Pékin se retrouve sous un nuage de pollution

La pollution atmosphérique s’est nettement atténuée ces dernières années à Pékin, qui doit accueillir les Jeux olympiques d’hiver en février prochain.
Photo: Greg Baker Agence France-Presse La pollution atmosphérique s’est nettement atténuée ces dernières années à Pékin, qui doit accueillir les Jeux olympiques d’hiver en février prochain.

La ville de Pékin a fermé vendredi ses cours de récréation pour cause de pollution atmosphérique, au moment où la Chine accroît sa production de charbon en pleine COP26 sur le changement climatique.

La Chine, premier pollueur mondial, est sous le feu des critiques à la conférence internationale en cours à Glasgow, du fait de l’absence du président Xi Jinping.

Au moment où les États doivent négocier une réduction de leurs émissions de gaz à effet de serre, la Chine a annoncé cette semaine qu’elle avait augmenté d’un million de tonnes par jour sa production de charbon.

Le pays, qui dépend à 60 % de la houille pour sa production d’électricité, fait face ces derniers mois à des coupures de courant et a accru en conséquence son extraction de charbon.

Dans ce contexte, un épais brouillard recouvrait vendredi la capitale chinoise, où la visibilité était réduite à 200 mètres par endroits selon la météo nationale. Des sections d’autoroutes à destination des grandes villes du pays étaient fermées pour cause de visibilité insuffisante.

230
C’est l’indice de concentration de particules fines qu’il y avait dans l’air vendredi. L’OMS  recommande toutefois de ne pas dépasser le seuil de 15.

Les autorités locales ont mis le phénomène sur le compte « de conditions météorologiques défavorables et d’une propagation régionale de la pollution », précisant que l’épisode devrait se poursuivre au moins jusqu’à samedi soir.

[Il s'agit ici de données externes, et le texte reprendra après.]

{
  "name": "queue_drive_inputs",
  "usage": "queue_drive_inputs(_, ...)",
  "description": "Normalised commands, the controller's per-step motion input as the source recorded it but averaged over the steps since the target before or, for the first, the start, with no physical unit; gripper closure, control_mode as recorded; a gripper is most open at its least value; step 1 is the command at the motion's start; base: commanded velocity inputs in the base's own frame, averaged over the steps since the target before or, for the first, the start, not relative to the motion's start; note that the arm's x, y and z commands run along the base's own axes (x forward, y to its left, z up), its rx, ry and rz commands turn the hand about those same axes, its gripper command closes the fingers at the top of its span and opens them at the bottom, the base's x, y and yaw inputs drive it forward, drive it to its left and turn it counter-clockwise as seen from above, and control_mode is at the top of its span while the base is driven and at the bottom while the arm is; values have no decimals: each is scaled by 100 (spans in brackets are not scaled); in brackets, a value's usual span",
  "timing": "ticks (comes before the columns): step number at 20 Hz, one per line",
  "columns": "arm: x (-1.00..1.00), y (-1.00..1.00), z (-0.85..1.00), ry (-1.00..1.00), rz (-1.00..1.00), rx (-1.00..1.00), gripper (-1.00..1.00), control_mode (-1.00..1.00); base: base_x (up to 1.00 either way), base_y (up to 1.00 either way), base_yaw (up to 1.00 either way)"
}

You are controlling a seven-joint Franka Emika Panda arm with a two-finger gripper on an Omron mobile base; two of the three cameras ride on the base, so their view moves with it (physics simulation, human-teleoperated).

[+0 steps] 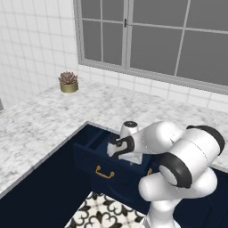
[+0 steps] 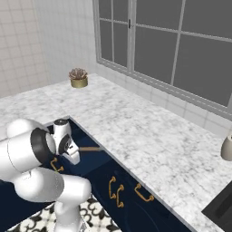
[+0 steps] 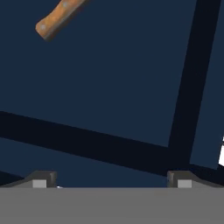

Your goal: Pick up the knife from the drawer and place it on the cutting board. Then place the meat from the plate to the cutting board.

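The navy drawer [image 1: 91, 161] stands pulled out below the marble counter, its brass pull [image 1: 104, 173] on the front. My gripper [image 1: 115, 150] hangs over the drawer, pointing down into it, jaws wide apart and empty. In the hand view the gripper [image 3: 110, 180] looks at the drawer floor [image 3: 109, 78]; the knife [image 3: 59, 17] shows its light brown handle at the top left, well away from the fingertips [image 3: 41, 180]. In the right base view the knife [image 2: 89, 148] lies just right of the gripper [image 2: 72, 157]. Cutting board, meat and plate are out of view.
A small potted plant [image 1: 68, 82] stands at the counter's [image 1: 40, 124] far corner, under the window. A beige jar [image 2: 226, 147] and a dark flat surface [image 2: 222, 206] sit at the right. Neighbouring cabinet fronts carry brass handles [image 2: 142, 192].
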Motion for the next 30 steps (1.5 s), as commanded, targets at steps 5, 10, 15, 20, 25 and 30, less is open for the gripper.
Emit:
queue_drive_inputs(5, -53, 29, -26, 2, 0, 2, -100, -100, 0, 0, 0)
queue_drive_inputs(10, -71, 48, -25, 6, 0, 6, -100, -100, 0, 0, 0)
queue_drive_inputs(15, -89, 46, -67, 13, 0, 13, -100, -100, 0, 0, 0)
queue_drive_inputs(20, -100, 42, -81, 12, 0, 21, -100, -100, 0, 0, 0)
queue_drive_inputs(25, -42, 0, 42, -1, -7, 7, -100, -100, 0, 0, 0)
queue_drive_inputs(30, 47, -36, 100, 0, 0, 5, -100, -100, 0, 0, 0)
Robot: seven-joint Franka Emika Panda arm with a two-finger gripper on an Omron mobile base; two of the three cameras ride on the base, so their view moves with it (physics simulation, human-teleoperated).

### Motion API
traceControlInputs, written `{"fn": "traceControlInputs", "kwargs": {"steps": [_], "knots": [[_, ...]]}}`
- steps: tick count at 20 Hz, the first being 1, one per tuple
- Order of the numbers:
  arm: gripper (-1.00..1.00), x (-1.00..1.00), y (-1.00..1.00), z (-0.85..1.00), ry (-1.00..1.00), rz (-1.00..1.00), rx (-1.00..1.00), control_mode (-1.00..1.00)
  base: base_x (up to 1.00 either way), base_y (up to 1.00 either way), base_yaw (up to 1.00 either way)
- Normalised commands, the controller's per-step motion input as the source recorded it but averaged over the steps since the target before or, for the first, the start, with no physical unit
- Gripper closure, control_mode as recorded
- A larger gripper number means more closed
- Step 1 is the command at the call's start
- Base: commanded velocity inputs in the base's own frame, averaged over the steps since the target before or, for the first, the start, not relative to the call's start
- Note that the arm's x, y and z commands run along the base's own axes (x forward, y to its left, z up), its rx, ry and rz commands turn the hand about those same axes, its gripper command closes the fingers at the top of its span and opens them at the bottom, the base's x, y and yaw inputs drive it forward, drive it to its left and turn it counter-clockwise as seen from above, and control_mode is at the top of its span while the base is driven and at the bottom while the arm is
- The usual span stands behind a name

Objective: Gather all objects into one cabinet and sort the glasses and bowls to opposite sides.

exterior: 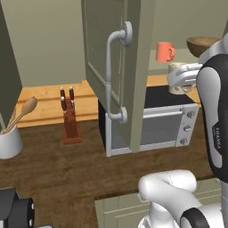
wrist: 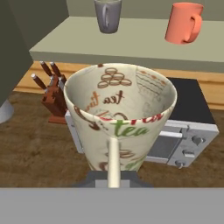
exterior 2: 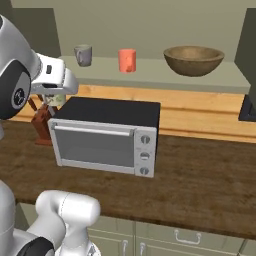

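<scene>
The gripper is clenched on the cream mug, which it holds in the air above the toaster oven, near the oven's left rear corner in the right base view; in the hand view the mug is close to the camera, its mouth facing it, printed with "tea" lettering and brown ovals inside and out. In the left base view the mug sits just beyond the white wrist, over the oven's black top. On the open cabinet's shelf behind the oven stand the grey cup at the left, the orange mug near the middle and the wooden bowl at the right, all upright and apart from one another. The cabinet door is swung open toward the base, with its pale tubular handle facing the left camera. On the wooden counter a knife block stands left of the oven, and farther left a white crock holds wooden spoons
</scene>
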Motion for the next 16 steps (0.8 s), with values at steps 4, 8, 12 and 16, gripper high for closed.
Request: {"fn": "traceControlInputs", "kwargs": {"steps": [4, 8, 12, 16], "knots": [[1.0, 0.0, 0.0, 0.0, 0.0, 0.0, 0.0, 1.0, 0.19, 0.17, 0.0], [1.0, 0.0, 0.0, 0.0, 0.0, 0.0, 0.0, 1.0, 0.14, 0.1, 0.0], [1.0, 0.0, 0.0, 0.0, 0.0, 0.0, 0.0, 1.0, 0.04, 0.07, 0.0], [1.0, 0.0, 0.0, 0.0, 0.0, 0.0, 0.0, 1.0, 0.0, 0.12, -0.02]]}}
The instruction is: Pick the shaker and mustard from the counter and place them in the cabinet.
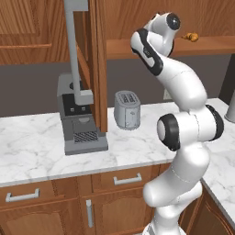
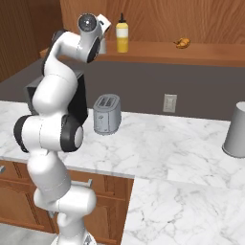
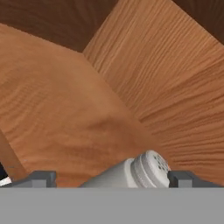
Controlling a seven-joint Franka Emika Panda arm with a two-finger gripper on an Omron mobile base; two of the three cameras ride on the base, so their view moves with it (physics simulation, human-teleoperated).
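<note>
The silvery shaker (image 3: 135,171) with its perforated cap rests against the wooden shelf of the cabinet (image 3: 65,122), seen in the hand view. My gripper (image 3: 111,179) is open around it, one dark fingertip (image 3: 41,178) to its left and the other at its cap end, with a gap on the left side. The yellow mustard (image 2: 122,34) stands upright on the cabinet shelf (image 2: 158,52), just right of my hand. My arm reaches up from the marble counter (image 1: 36,142) into the cabinet.
The open cabinet door (image 1: 97,64) with its grey bar handle (image 1: 73,46) hangs left of the arm. A coffee machine (image 1: 80,114) and toaster (image 1: 127,109) stand on the counter. A croissant (image 2: 182,43) lies on the shelf; a grey cylinder (image 2: 237,129) stands far right.
</note>
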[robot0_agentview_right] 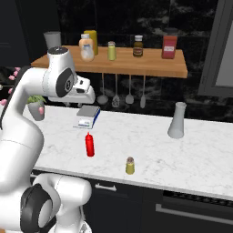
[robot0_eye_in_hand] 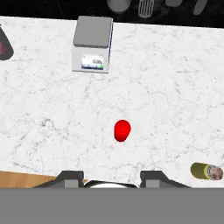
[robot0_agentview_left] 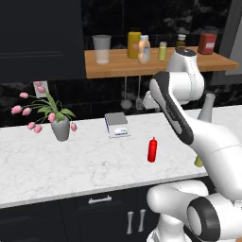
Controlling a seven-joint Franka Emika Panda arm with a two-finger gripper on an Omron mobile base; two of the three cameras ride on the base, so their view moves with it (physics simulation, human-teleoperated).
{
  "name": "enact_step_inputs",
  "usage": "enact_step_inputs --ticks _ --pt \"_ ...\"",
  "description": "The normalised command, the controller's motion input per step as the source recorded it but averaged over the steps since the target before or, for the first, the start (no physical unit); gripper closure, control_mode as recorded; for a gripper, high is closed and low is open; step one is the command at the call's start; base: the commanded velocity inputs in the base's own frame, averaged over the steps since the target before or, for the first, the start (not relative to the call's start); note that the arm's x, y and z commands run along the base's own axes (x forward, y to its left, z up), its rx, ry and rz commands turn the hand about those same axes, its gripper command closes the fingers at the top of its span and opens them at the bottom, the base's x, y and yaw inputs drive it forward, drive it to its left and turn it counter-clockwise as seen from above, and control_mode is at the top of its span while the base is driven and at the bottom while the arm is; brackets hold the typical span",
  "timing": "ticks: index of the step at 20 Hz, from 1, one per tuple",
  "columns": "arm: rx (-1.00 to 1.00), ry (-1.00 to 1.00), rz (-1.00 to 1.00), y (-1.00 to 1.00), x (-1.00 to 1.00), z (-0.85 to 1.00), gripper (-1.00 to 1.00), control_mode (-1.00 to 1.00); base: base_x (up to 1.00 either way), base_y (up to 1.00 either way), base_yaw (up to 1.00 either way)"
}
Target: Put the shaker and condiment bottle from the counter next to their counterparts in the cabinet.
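Seen from above, the gripper [robot0_eye_in_hand: 112,178], jaws closed and empty, hangs high over the counter [robot0_eye_in_hand: 175,87], the condiment bottle [robot0_eye_in_hand: 122,130] upright directly below, the shaker [robot0_eye_in_hand: 205,171] off to its side.

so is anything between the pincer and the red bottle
Nothing visible. In the hand view the pincer looks straight down at the red condiment bottle on bare counter; the scale and shaker stand off to the sides.

No legible text is shown. The display of the kitchen scale [robot0_eye_in_hand: 92,43] carries blurred digits, and the labels on the shelf jars cannot be read.
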Motion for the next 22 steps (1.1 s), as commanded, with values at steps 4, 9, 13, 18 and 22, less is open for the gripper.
enact_step_inputs --ticks 4,9,13,18,22 --pt "-0.02 0.0 0.0 0.02 -0.07 -0.02 -1.0 -1.0 0.0 0.0 0.0" --pt "-0.04 0.0 0.0 0.0 -0.01 -0.23 -1.0 -1.0 0.0 0.0 0.0" --pt "-0.08 0.0 -0.04 0.09 -0.01 -0.19 -1.0 -1.0 0.0 0.0 0.0" --pt "-0.03 -0.06 -0.26 0.18 -0.03 -0.39 -1.0 -1.0 0.0 0.0 0.0" --pt "-0.02 -0.11 -0.45 0.01 0.0 -0.69 -1.0 -1.0 0.0 0.0 0.0"
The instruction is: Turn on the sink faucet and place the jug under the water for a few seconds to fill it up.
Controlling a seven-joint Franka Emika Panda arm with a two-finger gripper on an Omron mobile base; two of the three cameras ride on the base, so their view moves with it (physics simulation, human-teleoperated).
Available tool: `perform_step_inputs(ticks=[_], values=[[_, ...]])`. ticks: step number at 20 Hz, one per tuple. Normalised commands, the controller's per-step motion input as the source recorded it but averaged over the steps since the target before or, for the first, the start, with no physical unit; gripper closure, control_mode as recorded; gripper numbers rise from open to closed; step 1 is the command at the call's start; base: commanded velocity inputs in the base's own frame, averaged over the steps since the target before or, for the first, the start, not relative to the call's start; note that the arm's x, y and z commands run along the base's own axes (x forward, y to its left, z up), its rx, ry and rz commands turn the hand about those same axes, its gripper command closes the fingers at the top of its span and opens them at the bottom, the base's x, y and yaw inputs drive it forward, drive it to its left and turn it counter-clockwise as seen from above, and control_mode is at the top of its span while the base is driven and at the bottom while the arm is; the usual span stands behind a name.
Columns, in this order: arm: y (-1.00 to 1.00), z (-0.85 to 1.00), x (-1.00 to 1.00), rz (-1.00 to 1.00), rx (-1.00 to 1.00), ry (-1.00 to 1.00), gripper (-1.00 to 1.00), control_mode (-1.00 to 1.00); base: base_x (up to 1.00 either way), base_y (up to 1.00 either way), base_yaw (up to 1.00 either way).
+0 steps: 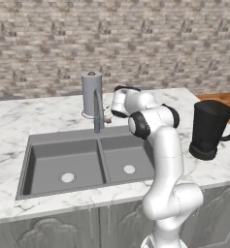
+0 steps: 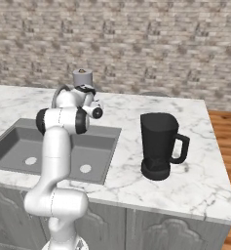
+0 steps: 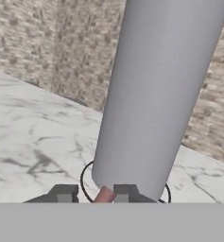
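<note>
Gripper (image 3: 95,194) fingers are pressed in on the small reddish lever (image 3: 104,195) of the sink faucet (image 1: 97,110); in the hand view the lever sits between the two dark tips, with the grey upright paper-towel roll (image 3: 158,94) standing close behind it on a thin wire ring base. From the left base view, the white arm reaches over the right basin of the sink (image 1: 63,160) toward the back edge, its hand level with the faucet's base beside the towel roll. No stream is visible at the spout, and both basins show only their pale round drains. Jug (image 2: 159,144) position: upright on the marble counter (image 2: 195,171) to the right of the sink, well apart from the faucet, handle turned away from the sink and toward the counter's right end.
</note>
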Motion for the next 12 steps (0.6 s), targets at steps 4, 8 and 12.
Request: perform_step_inputs(ticks=[4,8,12], values=[[-0.3,-0.03,0.0,-0.13,0.08,0.0,1.0,-1.0,0.0,0.0,0.0],[-0.74,-0.08,0.0,-0.12,0.18,0.0,1.0,-1.0,0.0,0.0,0.0],[-0.88,-0.15,0.0,-0.09,0.22,0.0,1.0,-1.0,0.0,0.0,0.0]])
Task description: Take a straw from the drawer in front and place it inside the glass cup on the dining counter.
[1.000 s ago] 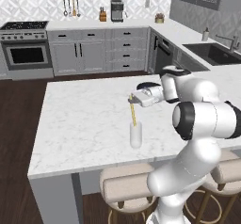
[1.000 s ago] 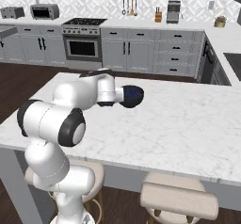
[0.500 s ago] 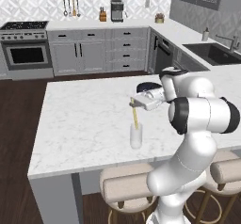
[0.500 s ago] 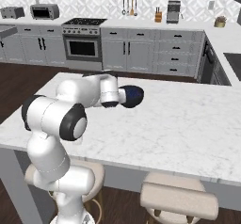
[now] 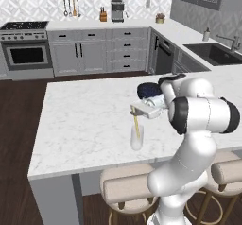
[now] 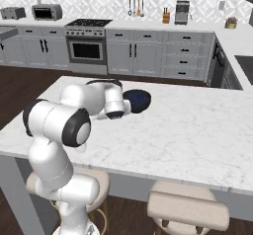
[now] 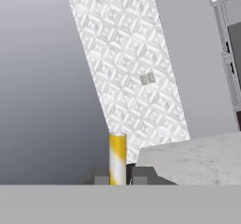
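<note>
The clear glass cup (image 5: 137, 138) stands on the dining counter (image 5: 80, 115) near its front edge. My gripper (image 5: 137, 113) hangs just above the cup, shut on the pale yellow straw (image 5: 136, 127). The straw points straight down, with its lower end inside the cup. In the hand view the straw (image 7: 117, 157) rises between my two dark fingertips (image 7: 139, 173), and the counter's marble (image 7: 197, 155) lies to the right. In the right base view my own arm hides the cup and straw above the counter (image 6: 197, 130).
Cushioned stools (image 5: 125, 188) (image 6: 188, 209) sit under the counter's overhang. Across the dark floor are the stove (image 5: 26, 49), grey cabinets and a coffee maker (image 5: 117, 10). A sink (image 5: 215, 54) is at the right. A grey drawer (image 6: 7, 33) juts out at the far left.
The gripper has come down a little with the straw, so the straw's lower end reaches deeper into the glass. My elbow has swung slightly. The cup has not moved.
</note>
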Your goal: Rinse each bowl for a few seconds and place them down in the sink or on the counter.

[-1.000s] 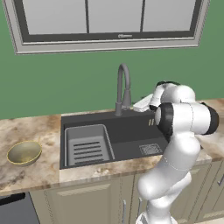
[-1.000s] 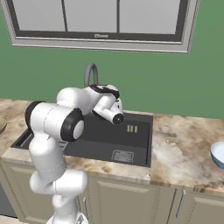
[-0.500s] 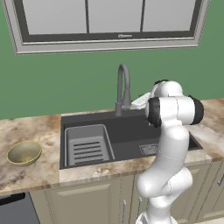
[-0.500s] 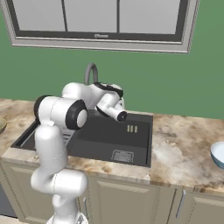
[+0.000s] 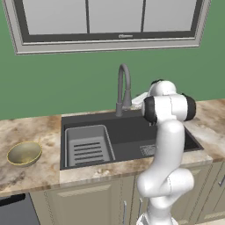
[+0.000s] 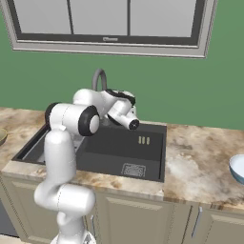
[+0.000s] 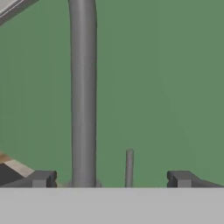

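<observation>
The olive-gold bowl (image 5: 24,153) sits upright on the counter (image 5: 30,176) left of the sink (image 5: 132,132). At the far right edge of the counter (image 6: 195,162) rests the pale blue bowl (image 6: 237,167). My gripper (image 7: 111,179) is open and empty, pointing at the back wall beside the faucet's base. In the hand view the faucet (image 7: 82,87) stem and its thin lever (image 7: 129,168) stand just beyond the fingertips (image 7: 41,178). From the left base view my gripper (image 5: 134,101) hangs over the sink's back rim, just right of the faucet (image 5: 124,88).
A grey ribbed rack (image 5: 88,147) fills the sink's left part, and a square drain (image 6: 133,169) lies toward the right. A green wall and a window frame (image 5: 110,41) rise behind. Tan cabinet doors (image 6: 138,217) are below the counter.
The arm has swung its hand leftward along the sink's back rim, closer to the faucet. The gripper has stayed open. Both bowls are where they were.
</observation>
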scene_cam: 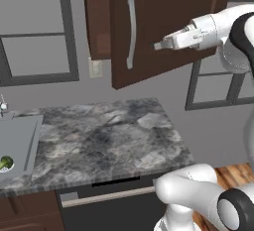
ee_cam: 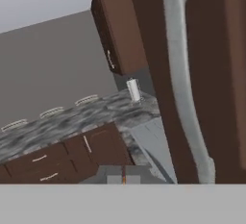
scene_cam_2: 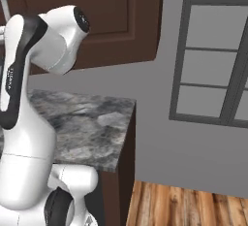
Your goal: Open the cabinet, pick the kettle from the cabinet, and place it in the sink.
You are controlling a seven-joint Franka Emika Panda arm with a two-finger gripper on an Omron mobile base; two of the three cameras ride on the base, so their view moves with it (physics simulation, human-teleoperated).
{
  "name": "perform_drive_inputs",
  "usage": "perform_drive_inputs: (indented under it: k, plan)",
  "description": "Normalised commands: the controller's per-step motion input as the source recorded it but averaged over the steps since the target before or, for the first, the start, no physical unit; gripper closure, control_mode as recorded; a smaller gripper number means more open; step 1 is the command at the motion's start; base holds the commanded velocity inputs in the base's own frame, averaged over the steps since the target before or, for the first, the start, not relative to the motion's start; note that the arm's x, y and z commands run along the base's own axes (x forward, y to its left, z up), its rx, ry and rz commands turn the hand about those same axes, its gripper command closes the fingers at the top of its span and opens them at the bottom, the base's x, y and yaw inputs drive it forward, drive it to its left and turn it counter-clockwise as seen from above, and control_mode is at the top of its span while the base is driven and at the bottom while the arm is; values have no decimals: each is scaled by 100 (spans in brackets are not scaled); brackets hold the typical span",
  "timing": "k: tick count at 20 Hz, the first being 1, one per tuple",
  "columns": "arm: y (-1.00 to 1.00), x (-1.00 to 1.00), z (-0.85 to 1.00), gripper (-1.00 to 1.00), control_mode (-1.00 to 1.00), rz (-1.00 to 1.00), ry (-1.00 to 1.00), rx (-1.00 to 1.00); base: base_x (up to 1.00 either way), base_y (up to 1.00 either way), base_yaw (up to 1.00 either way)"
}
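The cabinet (scene_cam: 163,22) is a dark brown wall unit, and its door carries a long silver bar handle (scene_cam: 131,29). My gripper (scene_cam: 158,45) points left at the door panel, just right of the handle's lower half, with its fingers shut together and nothing between them. In the hand view the handle (ee_cam: 185,88) runs down the right side, above and right of my gripper (ee_cam: 123,175). The sink (scene_cam: 22,141) is a grey basin at the far left of the counter. The kettle is hidden.
A small green broccoli piece (scene_cam: 6,162) lies in the sink. Grey marbled counter (scene_cam: 109,136) stretches under the cabinet, with a dark appliance front (scene_cam: 109,205) below it. Windows (scene_cam_2: 213,60) flank the wall. Lower brown cupboards (ee_cam: 72,153) and a white cylinder (ee_cam: 133,90) appear in the hand view.
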Motion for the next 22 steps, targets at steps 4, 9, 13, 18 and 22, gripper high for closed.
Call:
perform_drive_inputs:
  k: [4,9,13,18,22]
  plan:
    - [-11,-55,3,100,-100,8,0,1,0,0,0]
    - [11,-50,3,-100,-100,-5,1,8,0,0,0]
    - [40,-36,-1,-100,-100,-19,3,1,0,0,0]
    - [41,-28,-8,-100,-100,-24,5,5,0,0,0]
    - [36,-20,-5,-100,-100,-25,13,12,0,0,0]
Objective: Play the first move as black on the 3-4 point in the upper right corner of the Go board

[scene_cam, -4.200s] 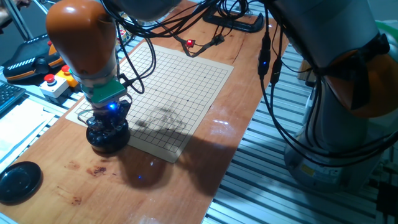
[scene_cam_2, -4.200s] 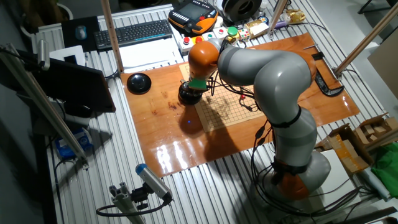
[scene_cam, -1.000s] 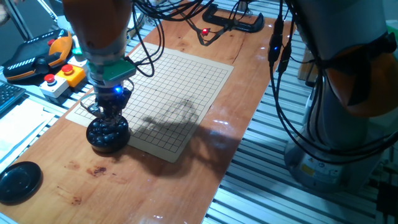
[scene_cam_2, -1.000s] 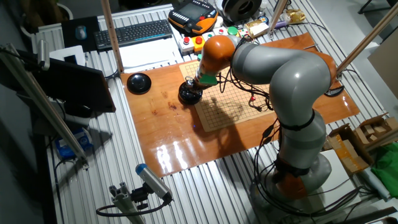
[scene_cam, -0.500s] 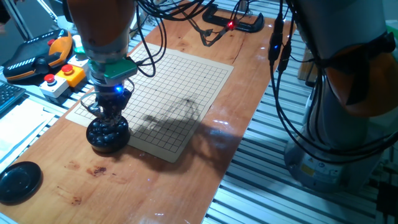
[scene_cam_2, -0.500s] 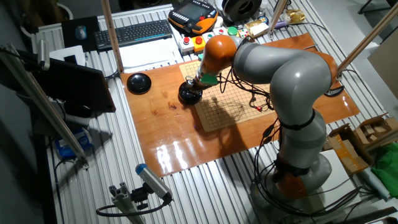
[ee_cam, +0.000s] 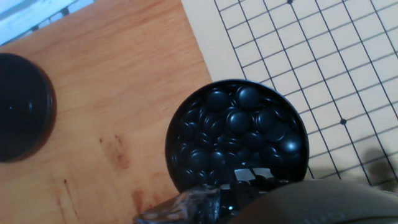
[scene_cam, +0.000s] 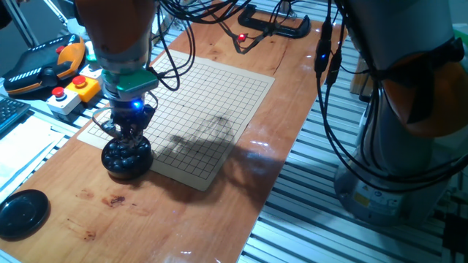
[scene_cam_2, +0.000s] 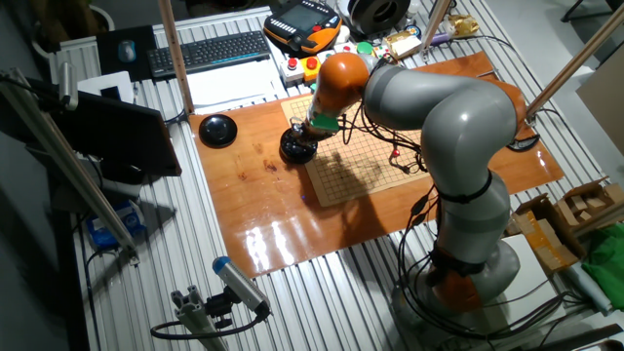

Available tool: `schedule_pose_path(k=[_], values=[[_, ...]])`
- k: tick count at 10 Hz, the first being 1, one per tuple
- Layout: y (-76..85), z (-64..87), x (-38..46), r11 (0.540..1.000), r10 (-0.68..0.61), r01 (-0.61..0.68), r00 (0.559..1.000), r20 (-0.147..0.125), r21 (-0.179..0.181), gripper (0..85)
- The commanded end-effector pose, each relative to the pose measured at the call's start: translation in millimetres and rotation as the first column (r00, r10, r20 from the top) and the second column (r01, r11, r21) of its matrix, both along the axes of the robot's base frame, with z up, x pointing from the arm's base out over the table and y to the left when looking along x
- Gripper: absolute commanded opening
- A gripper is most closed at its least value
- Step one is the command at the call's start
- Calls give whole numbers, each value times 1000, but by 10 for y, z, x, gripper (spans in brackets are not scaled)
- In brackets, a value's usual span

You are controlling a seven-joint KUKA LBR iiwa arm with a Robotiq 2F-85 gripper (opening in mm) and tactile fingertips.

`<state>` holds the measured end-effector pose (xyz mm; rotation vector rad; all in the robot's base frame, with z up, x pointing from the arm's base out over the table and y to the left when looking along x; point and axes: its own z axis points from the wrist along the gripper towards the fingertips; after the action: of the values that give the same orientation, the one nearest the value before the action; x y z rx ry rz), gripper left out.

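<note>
One fixed view: gripper [scene_cam: 129,136] hangs directly over the bowl [scene_cam: 126,158] at the near corner of the Go board [scene_cam: 191,109]; vs. approx. 4 s ago the hand sits higher, tips no longer buried in the bowl, and it has barely moved in the last sec. Judgement: pick attempt done or in progress; transfer to board not yet begun. The other fixed view: same layout, arm [scene_cam_2: 429,107] arched over the board, lid [scene_cam_2: 217,129] well apart on the wood; no stone visible on the grid. Hand view: bowl is heaped w/ black stones [ee_cam: 239,121], bowl edge overlapping the board margin. Fingertips blurred at bottom edge, so cannot tell whether jaws are apart or clamped on a stone. The 3-4 point: can't single it out.
</note>
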<state>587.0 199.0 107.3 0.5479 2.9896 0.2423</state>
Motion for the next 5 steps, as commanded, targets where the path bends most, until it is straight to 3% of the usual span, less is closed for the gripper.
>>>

Mais « la cause fondamentale du brouillard de pollution dans le nord de la Chine, c’est la combustion d’énergie fossile », a assuré à l’AFP Li Danqing, de l’association écologiste Greenpeace.

« Très malsain »

Les écoles de la capitale ont reçu l’ordre de suspendre les cours de sport ainsi que toutes les activités de plein air.

La présence des particules fines était évaluée aux alentours de 230, soit un niveau « très malsain », par l’ambassade des États-Unis à Pékin, alors que l’Organisation mondiale de la santé (OMS) recommande de ne pas dépasser le seuil de 15.

La pollution atmosphérique s’est nettement atténuée ces dernières années à Pékin, qui doit accueillir les Jeux olympiques d’hiver en février prochain. L’arrivée du froid toutefois a conduit cette année les habitants des régions du nord du pays à allumer précocement le chauffage, alimentant la pollution.

Absent de Glasgow, le président Xi s’est adressé à la conférence via un discours écrit. Il en a profité pour appeler les pays riches à aider davantage les pays en développement à lutter contre le changement du climat.

Il n’a pas annoncé de nouveaux objectifs climatiques pour son pays. L’an dernier, il avait promis que la Chine atteindrait un « pic » d’émissions polluantes en 2030, avant de parvenir à la neutralité carbone en 2060.

Le président américain, Joe Biden, s’en est vivement pris mardi à Xi Jinping, estimant qu’il avait commis « une grave erreur » en ne venant pas en Écosse et que la Chine ne pouvait « prétendre » à un quelconque rôle dirigeant en « tournant le dos » à la crise climatique.

Pékin a qualifié ces propos de « creux ».